[Excerpts from a dataset]
● ● ● ● ●

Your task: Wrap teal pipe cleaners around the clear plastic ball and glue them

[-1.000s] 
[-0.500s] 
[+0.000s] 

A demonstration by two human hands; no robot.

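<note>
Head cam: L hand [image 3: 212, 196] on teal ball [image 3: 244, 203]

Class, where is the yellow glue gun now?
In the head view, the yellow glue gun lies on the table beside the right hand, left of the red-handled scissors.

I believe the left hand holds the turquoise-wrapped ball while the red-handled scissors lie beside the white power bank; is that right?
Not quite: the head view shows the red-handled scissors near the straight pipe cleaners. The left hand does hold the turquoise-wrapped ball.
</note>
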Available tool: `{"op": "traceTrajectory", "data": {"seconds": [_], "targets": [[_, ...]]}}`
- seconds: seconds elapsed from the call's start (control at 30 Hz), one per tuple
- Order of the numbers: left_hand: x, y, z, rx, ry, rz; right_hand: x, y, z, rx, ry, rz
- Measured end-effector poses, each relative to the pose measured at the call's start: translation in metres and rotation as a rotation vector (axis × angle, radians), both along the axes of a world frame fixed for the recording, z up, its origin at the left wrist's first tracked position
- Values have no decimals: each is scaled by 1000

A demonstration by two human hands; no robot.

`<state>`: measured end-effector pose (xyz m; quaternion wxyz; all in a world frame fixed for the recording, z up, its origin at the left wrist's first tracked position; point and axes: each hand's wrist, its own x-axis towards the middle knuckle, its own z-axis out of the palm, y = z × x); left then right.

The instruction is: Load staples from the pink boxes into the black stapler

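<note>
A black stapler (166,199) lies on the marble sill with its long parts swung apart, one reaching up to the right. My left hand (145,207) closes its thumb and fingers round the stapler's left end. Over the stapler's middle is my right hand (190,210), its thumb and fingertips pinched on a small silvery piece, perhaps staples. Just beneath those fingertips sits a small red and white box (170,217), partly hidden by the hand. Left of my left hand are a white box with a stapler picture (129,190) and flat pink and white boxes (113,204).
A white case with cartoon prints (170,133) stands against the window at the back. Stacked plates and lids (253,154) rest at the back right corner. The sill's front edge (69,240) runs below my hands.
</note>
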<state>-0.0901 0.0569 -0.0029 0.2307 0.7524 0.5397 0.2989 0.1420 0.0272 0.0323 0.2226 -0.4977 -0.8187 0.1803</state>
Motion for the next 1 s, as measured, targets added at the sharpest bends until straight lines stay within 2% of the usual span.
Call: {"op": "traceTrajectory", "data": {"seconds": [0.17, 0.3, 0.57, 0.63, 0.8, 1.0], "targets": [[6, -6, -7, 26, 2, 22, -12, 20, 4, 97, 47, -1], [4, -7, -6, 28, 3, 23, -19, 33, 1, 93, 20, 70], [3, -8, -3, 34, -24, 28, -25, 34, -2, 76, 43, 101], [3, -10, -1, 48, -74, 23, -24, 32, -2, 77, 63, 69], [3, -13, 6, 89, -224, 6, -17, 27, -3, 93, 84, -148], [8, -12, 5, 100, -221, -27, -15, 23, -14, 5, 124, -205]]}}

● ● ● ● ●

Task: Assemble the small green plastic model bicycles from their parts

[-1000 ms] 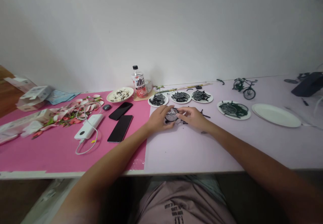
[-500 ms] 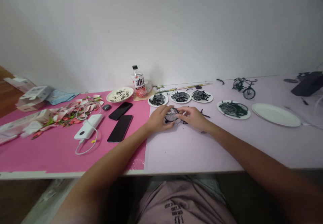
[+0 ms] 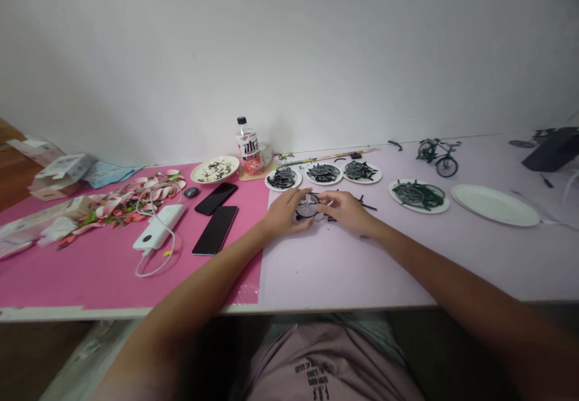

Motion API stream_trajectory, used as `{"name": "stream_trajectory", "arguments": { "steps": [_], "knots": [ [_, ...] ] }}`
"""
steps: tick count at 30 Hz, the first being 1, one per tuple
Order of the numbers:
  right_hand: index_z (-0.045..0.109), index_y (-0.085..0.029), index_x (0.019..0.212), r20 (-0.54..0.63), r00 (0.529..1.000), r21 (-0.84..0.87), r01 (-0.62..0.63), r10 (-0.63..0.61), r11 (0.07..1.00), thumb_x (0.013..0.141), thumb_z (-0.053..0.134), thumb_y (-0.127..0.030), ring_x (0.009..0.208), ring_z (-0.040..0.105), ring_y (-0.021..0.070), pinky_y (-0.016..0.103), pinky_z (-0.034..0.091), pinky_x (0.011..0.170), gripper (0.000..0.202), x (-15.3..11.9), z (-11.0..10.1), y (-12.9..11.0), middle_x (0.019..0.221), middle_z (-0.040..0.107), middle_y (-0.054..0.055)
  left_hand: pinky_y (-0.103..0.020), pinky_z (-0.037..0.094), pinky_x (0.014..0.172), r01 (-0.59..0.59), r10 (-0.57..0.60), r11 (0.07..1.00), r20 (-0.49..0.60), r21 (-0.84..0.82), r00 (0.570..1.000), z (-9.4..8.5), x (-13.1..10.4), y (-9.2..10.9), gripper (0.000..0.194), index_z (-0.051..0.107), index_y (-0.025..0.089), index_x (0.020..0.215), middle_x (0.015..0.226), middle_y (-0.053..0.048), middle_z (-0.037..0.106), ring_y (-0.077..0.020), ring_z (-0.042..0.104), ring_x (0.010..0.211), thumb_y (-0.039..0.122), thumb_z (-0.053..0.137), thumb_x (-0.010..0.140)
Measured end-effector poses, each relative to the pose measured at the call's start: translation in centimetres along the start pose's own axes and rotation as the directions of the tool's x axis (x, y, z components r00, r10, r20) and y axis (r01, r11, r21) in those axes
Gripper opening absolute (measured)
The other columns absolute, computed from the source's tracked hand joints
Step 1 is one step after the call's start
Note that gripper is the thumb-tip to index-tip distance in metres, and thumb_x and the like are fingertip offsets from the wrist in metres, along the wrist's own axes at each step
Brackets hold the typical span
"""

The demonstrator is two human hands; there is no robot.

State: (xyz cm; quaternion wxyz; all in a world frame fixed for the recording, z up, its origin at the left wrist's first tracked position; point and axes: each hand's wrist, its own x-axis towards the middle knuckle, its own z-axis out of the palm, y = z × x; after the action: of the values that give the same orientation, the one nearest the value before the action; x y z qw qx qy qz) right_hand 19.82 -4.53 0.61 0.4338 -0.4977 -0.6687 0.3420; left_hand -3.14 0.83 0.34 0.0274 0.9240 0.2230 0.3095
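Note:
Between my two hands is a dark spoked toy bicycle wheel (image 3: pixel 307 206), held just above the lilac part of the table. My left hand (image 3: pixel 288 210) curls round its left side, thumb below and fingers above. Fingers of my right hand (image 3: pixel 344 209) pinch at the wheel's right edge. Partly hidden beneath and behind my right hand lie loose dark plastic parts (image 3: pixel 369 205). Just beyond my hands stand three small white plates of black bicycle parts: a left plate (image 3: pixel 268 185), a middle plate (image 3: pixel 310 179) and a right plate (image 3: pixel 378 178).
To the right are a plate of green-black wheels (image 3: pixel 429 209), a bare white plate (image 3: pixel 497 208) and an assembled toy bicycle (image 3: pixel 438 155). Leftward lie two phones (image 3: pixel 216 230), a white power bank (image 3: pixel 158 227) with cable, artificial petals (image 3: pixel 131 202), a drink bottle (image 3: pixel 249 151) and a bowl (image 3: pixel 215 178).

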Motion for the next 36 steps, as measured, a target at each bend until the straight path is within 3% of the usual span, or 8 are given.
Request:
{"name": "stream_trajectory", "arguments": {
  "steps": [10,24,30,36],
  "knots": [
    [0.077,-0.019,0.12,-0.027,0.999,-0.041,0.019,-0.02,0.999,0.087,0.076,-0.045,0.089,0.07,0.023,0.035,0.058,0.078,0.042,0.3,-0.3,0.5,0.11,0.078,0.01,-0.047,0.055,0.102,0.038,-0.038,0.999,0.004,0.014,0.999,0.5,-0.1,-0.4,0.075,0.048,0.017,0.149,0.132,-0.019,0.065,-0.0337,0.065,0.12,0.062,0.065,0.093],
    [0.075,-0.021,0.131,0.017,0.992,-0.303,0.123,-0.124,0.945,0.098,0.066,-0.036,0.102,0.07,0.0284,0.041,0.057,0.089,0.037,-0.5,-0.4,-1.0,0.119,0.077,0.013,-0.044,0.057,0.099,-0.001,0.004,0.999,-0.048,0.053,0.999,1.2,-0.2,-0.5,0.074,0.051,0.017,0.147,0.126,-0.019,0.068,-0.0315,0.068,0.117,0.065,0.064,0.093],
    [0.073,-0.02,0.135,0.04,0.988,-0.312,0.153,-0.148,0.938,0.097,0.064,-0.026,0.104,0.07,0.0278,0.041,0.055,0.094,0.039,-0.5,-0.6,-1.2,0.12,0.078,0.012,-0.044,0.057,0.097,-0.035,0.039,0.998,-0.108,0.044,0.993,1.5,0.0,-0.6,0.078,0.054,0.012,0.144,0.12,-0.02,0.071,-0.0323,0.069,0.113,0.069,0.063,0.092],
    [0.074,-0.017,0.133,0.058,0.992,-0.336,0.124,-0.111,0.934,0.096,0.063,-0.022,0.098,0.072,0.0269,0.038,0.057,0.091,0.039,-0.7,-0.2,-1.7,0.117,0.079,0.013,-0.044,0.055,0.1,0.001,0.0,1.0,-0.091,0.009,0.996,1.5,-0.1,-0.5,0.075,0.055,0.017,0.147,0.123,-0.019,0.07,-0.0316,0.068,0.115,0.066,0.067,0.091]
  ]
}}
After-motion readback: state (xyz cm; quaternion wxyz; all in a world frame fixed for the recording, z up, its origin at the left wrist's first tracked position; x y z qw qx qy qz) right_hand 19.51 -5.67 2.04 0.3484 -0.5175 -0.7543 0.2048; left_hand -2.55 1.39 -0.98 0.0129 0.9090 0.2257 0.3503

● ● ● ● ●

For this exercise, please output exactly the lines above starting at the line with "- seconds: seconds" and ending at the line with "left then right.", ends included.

- seconds: seconds elapsed from the call's start (control at 30 Hz), one per tuple
- Order of the numbers: left_hand: x, y, z, rx, ry, rz; right_hand: x, y, z, rx, ry, rz
- Measured end-effector poses, each relative to the pose measured at the call's start: translation in metres and rotation as a rotation vector (axis × angle, radians), both along the axes of a world frame fixed for the recording, z up, its origin at the left wrist's first tracked position
- Values have no decimals: each is scaled by 1000

A demonstration by two human hands; no robot.

`<state>`: measured end-effector pose (xyz m; quaternion wxyz; all in a world frame fixed for the recording, z up, its origin at the left wrist's first tracked position; point and axes: each hand's wrist, its own x-axis towards the middle knuckle, its own z-axis out of the palm, y = z × x); left then right.

That concludes the exercise.